Give back the full set of entries exactly, keeping each line intact.

────────────────────────────────────────

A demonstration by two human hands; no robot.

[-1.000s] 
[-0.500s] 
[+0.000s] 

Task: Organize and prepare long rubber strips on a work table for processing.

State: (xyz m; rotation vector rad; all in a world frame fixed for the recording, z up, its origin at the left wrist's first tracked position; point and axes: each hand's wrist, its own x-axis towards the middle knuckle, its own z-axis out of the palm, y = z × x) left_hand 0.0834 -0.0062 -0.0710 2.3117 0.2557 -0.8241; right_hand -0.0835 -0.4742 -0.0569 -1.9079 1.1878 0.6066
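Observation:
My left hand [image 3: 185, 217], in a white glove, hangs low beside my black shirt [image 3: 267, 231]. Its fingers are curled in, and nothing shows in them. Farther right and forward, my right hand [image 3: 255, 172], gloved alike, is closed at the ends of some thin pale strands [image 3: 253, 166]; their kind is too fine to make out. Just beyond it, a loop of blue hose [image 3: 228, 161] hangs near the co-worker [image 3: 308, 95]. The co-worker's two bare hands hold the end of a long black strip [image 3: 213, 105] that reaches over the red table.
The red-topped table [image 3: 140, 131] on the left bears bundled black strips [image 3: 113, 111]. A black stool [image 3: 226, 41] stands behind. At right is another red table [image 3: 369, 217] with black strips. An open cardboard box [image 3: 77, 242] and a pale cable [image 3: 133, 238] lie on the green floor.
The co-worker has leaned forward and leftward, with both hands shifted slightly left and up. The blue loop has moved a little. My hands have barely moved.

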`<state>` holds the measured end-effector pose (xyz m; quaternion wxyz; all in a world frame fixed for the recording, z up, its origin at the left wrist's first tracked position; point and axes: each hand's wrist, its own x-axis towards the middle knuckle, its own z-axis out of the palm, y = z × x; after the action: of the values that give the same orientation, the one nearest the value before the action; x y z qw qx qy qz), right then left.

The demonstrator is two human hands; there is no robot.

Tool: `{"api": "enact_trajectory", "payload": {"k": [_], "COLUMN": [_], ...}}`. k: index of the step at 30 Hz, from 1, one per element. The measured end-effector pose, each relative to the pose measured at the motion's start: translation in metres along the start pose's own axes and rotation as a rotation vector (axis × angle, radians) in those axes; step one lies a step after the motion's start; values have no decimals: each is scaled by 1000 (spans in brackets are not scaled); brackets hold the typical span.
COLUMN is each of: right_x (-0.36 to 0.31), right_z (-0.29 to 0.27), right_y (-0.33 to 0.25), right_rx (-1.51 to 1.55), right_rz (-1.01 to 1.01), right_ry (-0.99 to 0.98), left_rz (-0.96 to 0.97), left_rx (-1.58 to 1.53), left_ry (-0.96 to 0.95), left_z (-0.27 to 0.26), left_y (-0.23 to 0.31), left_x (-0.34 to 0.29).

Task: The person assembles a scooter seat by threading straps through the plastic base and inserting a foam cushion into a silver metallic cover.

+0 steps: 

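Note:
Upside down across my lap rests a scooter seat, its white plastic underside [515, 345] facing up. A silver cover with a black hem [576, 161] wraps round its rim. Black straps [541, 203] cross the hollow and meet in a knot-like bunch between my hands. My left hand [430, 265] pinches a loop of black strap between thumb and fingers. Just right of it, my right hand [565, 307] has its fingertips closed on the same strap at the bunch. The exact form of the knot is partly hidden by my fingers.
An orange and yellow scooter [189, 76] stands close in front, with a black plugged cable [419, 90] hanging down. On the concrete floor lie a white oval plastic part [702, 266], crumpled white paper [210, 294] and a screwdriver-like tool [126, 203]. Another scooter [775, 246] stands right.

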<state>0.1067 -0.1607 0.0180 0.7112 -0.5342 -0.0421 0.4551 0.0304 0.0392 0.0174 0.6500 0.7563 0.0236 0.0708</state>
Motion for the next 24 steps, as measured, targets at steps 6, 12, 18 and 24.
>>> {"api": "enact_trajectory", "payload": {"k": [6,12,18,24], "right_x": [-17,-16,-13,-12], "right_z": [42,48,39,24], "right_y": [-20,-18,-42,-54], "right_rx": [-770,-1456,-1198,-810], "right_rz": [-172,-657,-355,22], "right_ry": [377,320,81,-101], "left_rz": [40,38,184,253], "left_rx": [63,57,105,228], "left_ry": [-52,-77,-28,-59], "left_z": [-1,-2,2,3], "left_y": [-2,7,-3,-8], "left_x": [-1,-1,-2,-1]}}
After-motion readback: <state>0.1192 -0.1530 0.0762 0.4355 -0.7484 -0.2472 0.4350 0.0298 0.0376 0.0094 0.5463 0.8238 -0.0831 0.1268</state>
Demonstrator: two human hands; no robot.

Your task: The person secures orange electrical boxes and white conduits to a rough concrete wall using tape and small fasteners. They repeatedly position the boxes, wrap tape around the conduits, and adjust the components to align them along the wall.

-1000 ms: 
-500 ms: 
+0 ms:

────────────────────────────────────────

■ ANSWER BOX:
A demonstration by two human hands; no robot.

[-1.000s] 
[-0.500s] 
[+0.000s] 

Task: Organize and prepare long rubber strips on a work table for processing.

State: (xyz m; rotation vector rad; all in a world frame fixed for the recording, z up, its origin at the left wrist's first tracked position; point and axes: each hand's wrist, its own x-axis towards the middle knuckle, its own z-axis out of the palm, y = z × x) left_hand 0.0834 -0.0062 -0.0710 2.3117 0.2557 -0.8241; right_hand -0.0835 -0.4742 -0.0569 -1.9079 1.1878 0.6066
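Observation:
My left hand [image 3: 185, 217], in a white glove, hangs low beside my black shirt [image 3: 267, 231]. Its fingers are curled in, and nothing shows in them. Farther right and forward, my right hand [image 3: 255, 172], gloved alike, is closed at the ends of some thin pale strands [image 3: 253, 166]; their kind is too fine to make out. Just beyond it, a loop of blue hose [image 3: 228, 161] hangs near the co-worker [image 3: 308, 95]. The co-worker's two bare hands hold the end of a long black strip [image 3: 213, 105] that reaches over the red table.
The red-topped table [image 3: 140, 131] on the left bears bundled black strips [image 3: 113, 111]. A black stool [image 3: 226, 41] stands behind. At right is another red table [image 3: 369, 217] with black strips. An open cardboard box [image 3: 77, 242] and a pale cable [image 3: 133, 238] lie on the green floor.
The co-worker has leaned forward and leftward, with both hands shifted slightly left and up. The blue loop has moved a little. My hands have barely moved.
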
`<state>` holds the measured end-effector pose (xyz m; quaternion wxyz; all in a world frame fixed for the recording, z up, its origin at the left wrist's first tracked position; point and axes: each hand's wrist, its own x-axis towards the middle knuckle, its own z-axis out of the palm, y = z × x; after the action: of the values that give the same orientation, the one nearest the value before the action; x y z qw qx qy qz), right then left.

The demonstrator is two human hands; there is no robot.

Tool: `{"api": "enact_trajectory", "payload": {"k": [_], "COLUMN": [_], ...}}`. k: index of the step at 30 Hz, from 1, one per element. The measured end-effector pose, each relative to the pose measured at the motion's start: translation in metres along the start pose's own axes and rotation as a rotation vector (axis × angle, radians) in those axes; step one lies a step after the motion's start; values have no decimals: each is scaled by 1000 (spans in brackets are not scaled); brackets hold the typical span.
COLUMN is each of: right_x (-0.36 to 0.31), right_z (-0.29 to 0.27), right_y (-0.33 to 0.25), right_rx (-1.51 to 1.55), right_rz (-1.01 to 1.01), right_ry (-0.99 to 0.98), left_rz (-0.96 to 0.97), left_rx (-1.58 to 1.53), left_ry (-0.96 to 0.95), left_z (-0.27 to 0.26), left_y (-0.23 to 0.31), left_x (-0.34 to 0.29).

Task: The person assembles a scooter seat by threading straps through the plastic base and inserting a foam cushion into a silver metallic cover.

+0 steps: 

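Note:
Upside down across my lap rests a scooter seat, its white plastic underside [515, 345] facing up. A silver cover with a black hem [576, 161] wraps round its rim. Black straps [541, 203] cross the hollow and meet in a knot-like bunch between my hands. My left hand [430, 265] pinches a loop of black strap between thumb and fingers. Just right of it, my right hand [565, 307] has its fingertips closed on the same strap at the bunch. The exact form of the knot is partly hidden by my fingers.
An orange and yellow scooter [189, 76] stands close in front, with a black plugged cable [419, 90] hanging down. On the concrete floor lie a white oval plastic part [702, 266], crumpled white paper [210, 294] and a screwdriver-like tool [126, 203]. Another scooter [775, 246] stands right.
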
<state>0.1067 -0.1607 0.0180 0.7112 -0.5342 -0.0421 0.4551 0.0304 0.0392 0.0174 0.6500 0.7563 0.0236 0.0708</state>
Motion for the next 24 steps, as measured, targets at steps 6, 12, 18 and 24.
>>> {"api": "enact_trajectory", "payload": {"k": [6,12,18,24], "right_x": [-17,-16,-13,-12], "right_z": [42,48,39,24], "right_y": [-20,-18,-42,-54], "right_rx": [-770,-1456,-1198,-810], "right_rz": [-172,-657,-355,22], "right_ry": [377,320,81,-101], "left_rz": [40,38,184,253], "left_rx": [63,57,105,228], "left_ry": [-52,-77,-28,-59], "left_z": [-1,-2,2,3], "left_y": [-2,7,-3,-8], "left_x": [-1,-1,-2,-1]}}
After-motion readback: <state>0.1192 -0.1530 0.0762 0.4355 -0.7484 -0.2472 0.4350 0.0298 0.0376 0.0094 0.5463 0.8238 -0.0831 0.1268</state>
Demonstrator: two human hands; no robot.

Your task: The person secures orange electrical boxes and white conduits to a rough concrete wall using tape and small fasteners. They repeatedly position the boxes, wrap tape around the conduits, and adjust the components to align them along the wall.

-1000 ms: 
-500 ms: 
+0 ms:

This exercise requires no additional output.